The Tutor is considered a role model and mentor to young students, being generally a young person themselves. They are gifted with a great trust, the shaping and improvement of youthful minds by example. They are expected to comport themselves with dignity and sobriety at all times. The Tutor is forbidden from imbibing alcohol or mood-changing potions during school hours, while in the presence of other students, or while representing the school in any way.

"Think he was a drunk?" Harry asked.

"No, keep reading," Sirius said in his ear. George was distracting Remus and Hermione by teaching them how to make Hermione's sticky notes flap up in the air like moths; Ron was distracted (as usual, of late) by Hermione, and Tonks was engrossed in her crossword. Sirius leaned against Harry, right hand pointing to a paragraph lower down.
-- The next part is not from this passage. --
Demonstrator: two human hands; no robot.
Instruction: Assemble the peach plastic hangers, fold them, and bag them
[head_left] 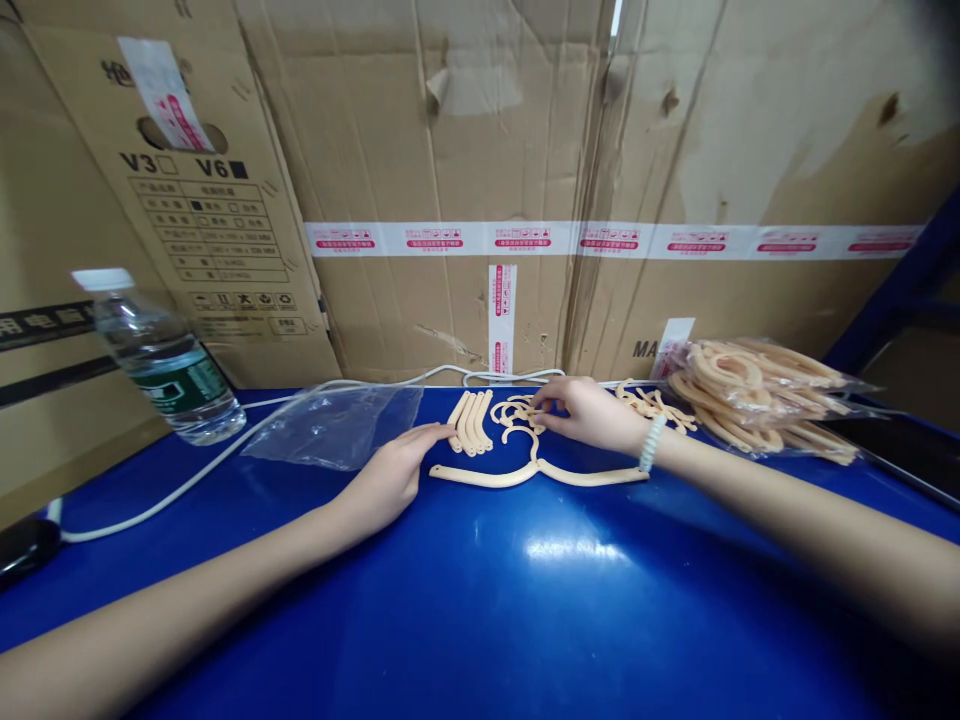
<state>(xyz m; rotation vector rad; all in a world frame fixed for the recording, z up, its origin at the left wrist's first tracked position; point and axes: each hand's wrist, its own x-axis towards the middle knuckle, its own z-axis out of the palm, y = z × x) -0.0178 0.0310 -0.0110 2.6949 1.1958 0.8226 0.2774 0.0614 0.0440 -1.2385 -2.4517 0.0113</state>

The Tutor is permitted to entertain approved visitors only in their quarters between the hours of three and eight in the evening on week-days. The Tutor is not permitted to entertain students of any gender in their quarters, nor are they permitted to escort individual students to Hogsmeade or any formal occasion at the school. The Tutor must bear in mind that they exert a certain power over students, and not engage in any romantic or sexual misconduct.

"Spoil your fun, eh?" Harry asked lightly, though Sirius hadn't moved his hand, and the close proximity of his face was suddenly very confusing.

"Oh, I don't know. I was never much interested in anyone below our year, and most of the people in our year and above were pretty annoying too, come to think of it," Sirius said casually. He reached further across the book to the far page, turning it over. Quite suddenly, the next page was an antiquated list of infractions and punishments the Tutor was allowed (indeed, required) to dispense. Above it, in McGonagall's hand again, was the annotation Try any of these and you'll live to regret it.

"Are you looking forward to it, Sirius?" Harry asked, while Sirius chuckled.

"Going back to school? Sure. Going to be let study on my own, have occupation, real occupation -- be useful, you know." Sirius nodded. "Yes, I think so. Why?"

"Just curious."

"Still time for you to come along, Harry."

Harry cut his eyes away, shook his head. "No. I have other responsibilities."

"But you will come and visit?"

"Visit?" Harry asked. The idea had never occurred to him.

"Of course, you git. I'm allowed to entertain visitors from two to two-forty five on alternate Tuesdays, remember?" Sirius grinned.

"I'm not sure I should -- "

"Do come. We'll comport ourselves without dignity or sobriety and make bad examples."

Sirius looked pleading, and Harry realised that aside from Ron and Hermione, who were not precisely Sirius' best friends, the other boy would know only Remus, and none of the other students.

"I'll come when I can," Harry promised. Sirius grinned at him.

"They're planning something," Remus said, and Harry glanced up. Remus was watching him and Sirius, not with any particular malice, simply taking them in. As he had watched Harry the day in town, when Harry had offered him the money for the pub.

"Mischief," Sirius said with a wink, and hoisted himself back up onto the chair. "That's all."